Desafíos de sanitación e higiene en las obras de construcción

Carlos Aguirre N., Director Escuela de Construcción Universidad de Las Américas.
 
 
Esta pandemia, es sin lugar dudad es desafío más grande para esta generación de los seres humanos del mundo. Dicho eso, nuestros preceptos e instituciones están con solicitaciones para los cuales nunca se habían preparado ni siquiera en un mal sueño.
 
En ese contexto la construcción, y su gran participación en el proceso económico del país, se encuentran en un momento de inflexión historia respecto a sus paradigmas de desarrollo.
 
Si bien la pregunta, hasta hace un tiempo era como mejoramos la productividad casi como un mantra; la pregunta actual, a mi juicio, es como construimos con la mejor productividad posible, manteniendo las nuevas medidas sanitarias para nuestro personal y para la ciudadanía.
 
Este desafío no es menor, ya que tanto la presión por terminar las obras, cerrar los contratos y por supuesto hacer frente a los pagos de proveedores y contratistas, debe ser en un contexto de cuidado, distanciamientos y sanitación de nuestra labor.
 
Si bien las obras de construcción, debido a la naturaleza e implementación de los protocolos de calidad y seguridad laboral, no deberían estar ajenas o ser un cambio cultural muy fuerte, la verdad es que más que los protocolos y medidas, es necesario un cambio de la matriz valórica de la organización, con una relevancia en equipo humano, hacia sus relaciones y sobretodo en las confianzas.
 
Es peculiar que esta pandemia, obligue al sector a ser has horizontal y cercano entre sus distintos actores, pero es la forma en que se puede salir adelante.
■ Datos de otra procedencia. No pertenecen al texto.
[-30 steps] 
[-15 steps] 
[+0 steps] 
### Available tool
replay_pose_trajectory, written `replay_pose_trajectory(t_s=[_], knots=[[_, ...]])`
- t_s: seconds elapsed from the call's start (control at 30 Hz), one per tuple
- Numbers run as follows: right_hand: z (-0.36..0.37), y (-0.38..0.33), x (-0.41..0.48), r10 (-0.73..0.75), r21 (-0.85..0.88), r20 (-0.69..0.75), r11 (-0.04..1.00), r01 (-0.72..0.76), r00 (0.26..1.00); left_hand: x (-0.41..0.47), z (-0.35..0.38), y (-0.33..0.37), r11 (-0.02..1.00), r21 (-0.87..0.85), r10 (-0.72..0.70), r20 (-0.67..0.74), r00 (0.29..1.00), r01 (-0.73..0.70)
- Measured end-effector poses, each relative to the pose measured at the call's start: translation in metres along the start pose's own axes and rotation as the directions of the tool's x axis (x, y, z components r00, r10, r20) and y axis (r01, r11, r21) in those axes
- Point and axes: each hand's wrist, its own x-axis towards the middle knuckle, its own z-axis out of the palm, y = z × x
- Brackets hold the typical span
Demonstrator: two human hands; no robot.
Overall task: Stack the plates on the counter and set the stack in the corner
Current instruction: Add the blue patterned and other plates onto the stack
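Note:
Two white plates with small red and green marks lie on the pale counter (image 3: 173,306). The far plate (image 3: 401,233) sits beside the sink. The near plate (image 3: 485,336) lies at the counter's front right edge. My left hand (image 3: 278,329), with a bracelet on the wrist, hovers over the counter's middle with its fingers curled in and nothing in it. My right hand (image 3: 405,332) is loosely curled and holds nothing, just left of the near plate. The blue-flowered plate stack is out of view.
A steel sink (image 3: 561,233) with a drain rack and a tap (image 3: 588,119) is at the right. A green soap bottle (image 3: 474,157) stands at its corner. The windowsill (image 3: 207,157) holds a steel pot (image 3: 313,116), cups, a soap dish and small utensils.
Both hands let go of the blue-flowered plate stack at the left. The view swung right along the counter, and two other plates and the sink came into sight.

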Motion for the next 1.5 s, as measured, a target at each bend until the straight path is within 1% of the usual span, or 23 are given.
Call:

El cumplimiento de las medidas y protocolos es un acto de respeto al equipo en su máxima expresión, mas que una obligación coercitiva para cumplir. Es un ejemplo de pertenencia, de respeto, de colaboración y de responsabilidad compartida. La construcción requiere de una nueva forma de administrar sus obras, donde la colaboración, el trabajo en equipo y la responsabilidad colectiva sean el eje.
 
 
Por último, hay buenas prácticas y protocolos que las mutualidades ya han hecho llegar con medidas de sanitación, gestión y control de equipos, tratamiento de contagios sintomáticos y asintomáticos, ninguna de ella será la solución por sí misma.